Prompt
Please set down each record exactly as it appears, but leave out any pictures.

--- START ---

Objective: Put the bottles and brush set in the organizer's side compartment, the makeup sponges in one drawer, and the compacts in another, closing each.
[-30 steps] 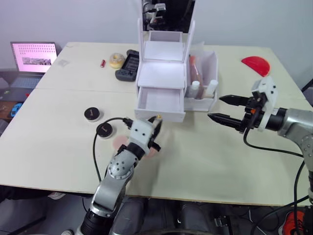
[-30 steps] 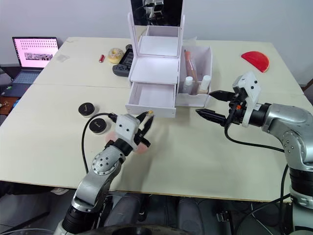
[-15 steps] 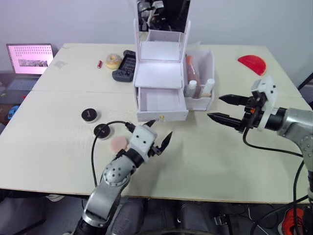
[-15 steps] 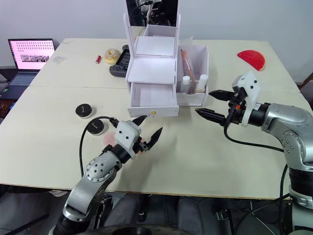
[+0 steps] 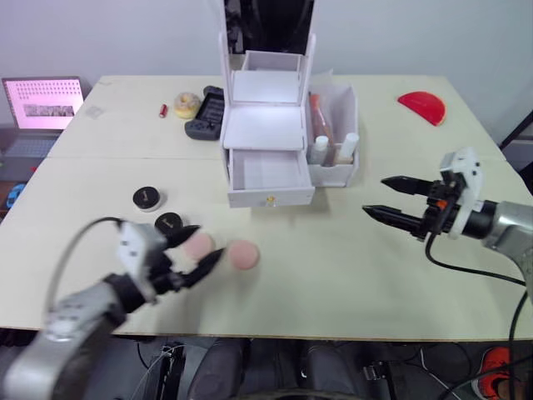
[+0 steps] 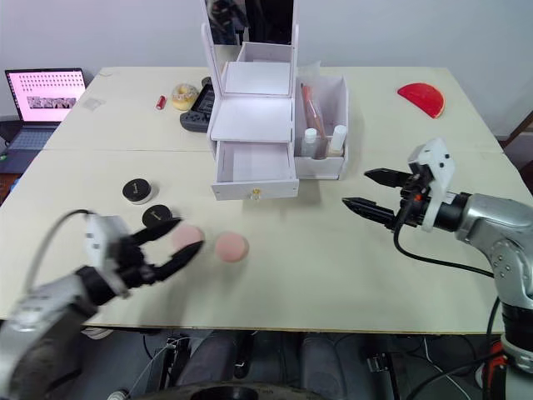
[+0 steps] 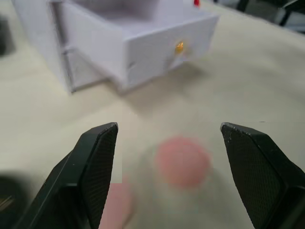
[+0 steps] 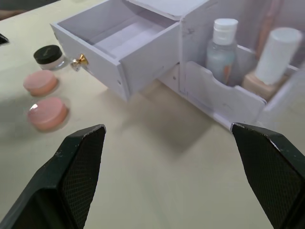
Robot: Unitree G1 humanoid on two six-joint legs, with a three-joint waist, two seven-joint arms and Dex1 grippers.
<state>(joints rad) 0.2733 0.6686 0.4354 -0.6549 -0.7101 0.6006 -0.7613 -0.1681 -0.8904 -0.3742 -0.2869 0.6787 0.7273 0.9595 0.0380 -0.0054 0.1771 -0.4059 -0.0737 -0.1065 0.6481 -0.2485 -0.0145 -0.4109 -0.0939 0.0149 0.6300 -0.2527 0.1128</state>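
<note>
Pink light glows from a laptop screen (image 5: pixel 43 103) at the far left edge of the pale wooden table (image 5: pixel 333 275). Nearer to me, my left gripper (image 5: pixel 190 247) hangs low over the table with its two black fingers spread wide and nothing between them. Just beyond it lie two black round compacts (image 5: pixel 146 197), one (image 5: pixel 168 222) close to my upper fingertip. Two pink makeup sponges sit side by side on the table: one (image 5: pixel 198 245) lies between my open fingers, the other (image 5: pixel 243 255) just past their tips. Further back, a small red item (image 5: pixel 163 110), a yellowish ring-shaped thing (image 5: pixel 186 104) and a black handheld device (image 5: pixel 206 114) rest near the white organizer (image 5: pixel 262 129). Its lower drawer (image 5: pixel 269 172) is pulled out and bare inside, with a small gold knob (image 8: pixel 78 61) on its front. The side compartment (image 5: pixel 337 171) adjoins the organizer on the right and holds two white-capped bottles (image 8: pixel 220 44) upright plus a long reddish item behind them. A red semicircular object (image 5: pixel 421 107) lies at the far right corner. My right gripper (image 5: pixel 396 199) hovers above the table to the right of the organizer, fingers wide apart and holding nothing, pointing toward it.
</note>
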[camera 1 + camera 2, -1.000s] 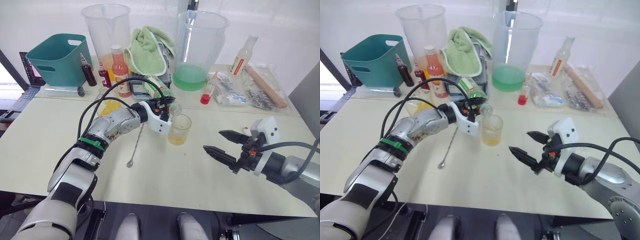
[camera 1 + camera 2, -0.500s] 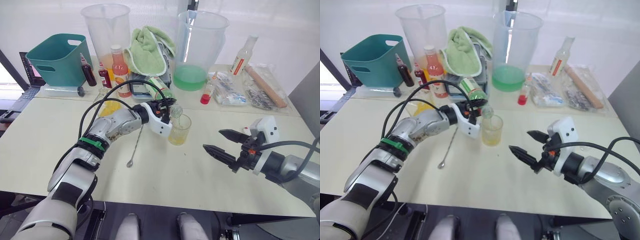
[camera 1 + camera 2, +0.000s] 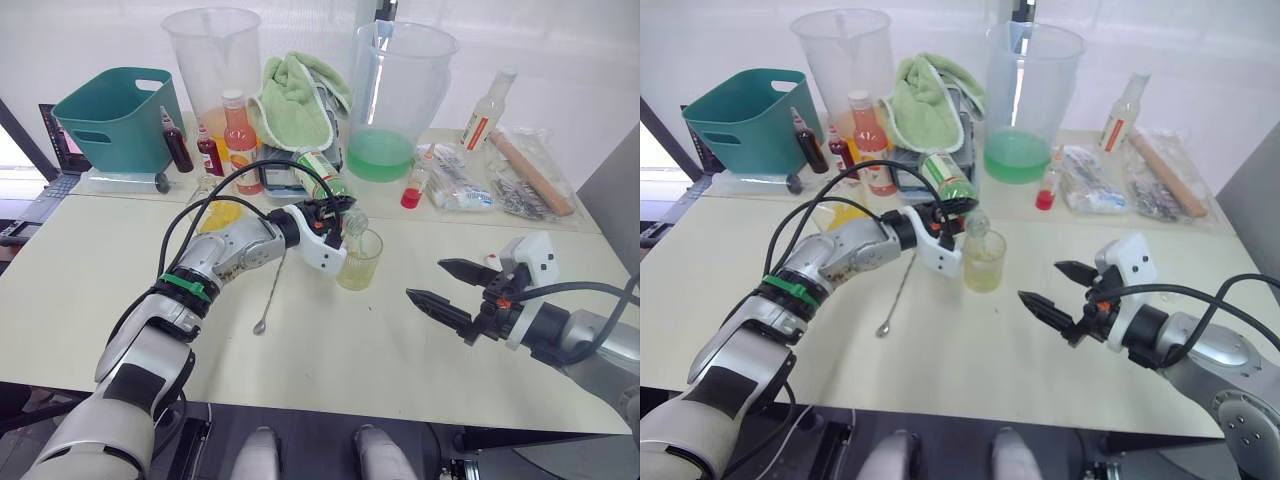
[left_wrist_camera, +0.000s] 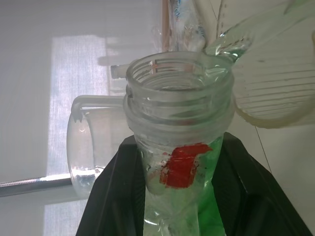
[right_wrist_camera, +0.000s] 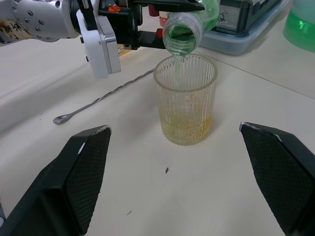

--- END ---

Result of the task
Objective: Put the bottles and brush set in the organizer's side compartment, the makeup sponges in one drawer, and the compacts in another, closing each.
[-30 steps] 
[-30 steps] 
[-15 steps] 
[-15 steps] 
[+0 steps] 
[+0 steps] 
[+0 steps] 
[+0 steps] 
Robot: Unitree G1 humanoid on two six-joint legs, with a three-joint waist, two seven-joint arms and Dex1 grippers.
<state>(joints rad) 0.2733 0.6686 0.4354 -0.6549 -0.7101 0.6006 -0.7613 -0.1681 -0.8904 -0.3742 -0.2869 0.6787 0.7273 0.9595 0.0380 -0.0054 0.1771 -0.4059 -0.0737 -0.1065 0.6481 -0.2485 -0.0145 -0.4109 -0.0939 0.0149 0.6300 -0.2527 0.1128</state>
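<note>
Pink light glows from a laptop screen (image 5: pixel 43 103) at the far left edge of the pale wooden table (image 5: pixel 333 275). Nearer to me, my left gripper (image 5: pixel 190 247) hangs low over the table with its two black fingers spread wide and nothing between them. Just beyond it lie two black round compacts (image 5: pixel 146 197), one (image 5: pixel 168 222) close to my upper fingertip. Two pink makeup sponges sit side by side on the table: one (image 5: pixel 198 245) lies between my open fingers, the other (image 5: pixel 243 255) just past their tips. Further back, a small red item (image 5: pixel 163 110), a yellowish ring-shaped thing (image 5: pixel 186 104) and a black handheld device (image 5: pixel 206 114) rest near the white organizer (image 5: pixel 262 129). Its lower drawer (image 5: pixel 269 172) is pulled out and bare inside, with a small gold knob (image 8: pixel 78 61) on its front. The side compartment (image 5: pixel 337 171) adjoins the organizer on the right and holds two white-capped bottles (image 8: pixel 220 44) upright plus a long reddish item behind them. A red semicircular object (image 5: pixel 421 107) lies at the far right corner. My right gripper (image 5: pixel 396 199) hovers above the table to the right of the organizer, fingers wide apart and holding nothing, pointing toward it.
</note>
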[camera 1 + camera 2, -1.000s] 
[camera 1 + camera 2, -0.500s] 
[camera 1 + camera 2, +0.000s] 
[left_wrist_camera, +0.000s] 
[right_wrist_camera, +0.000s] 

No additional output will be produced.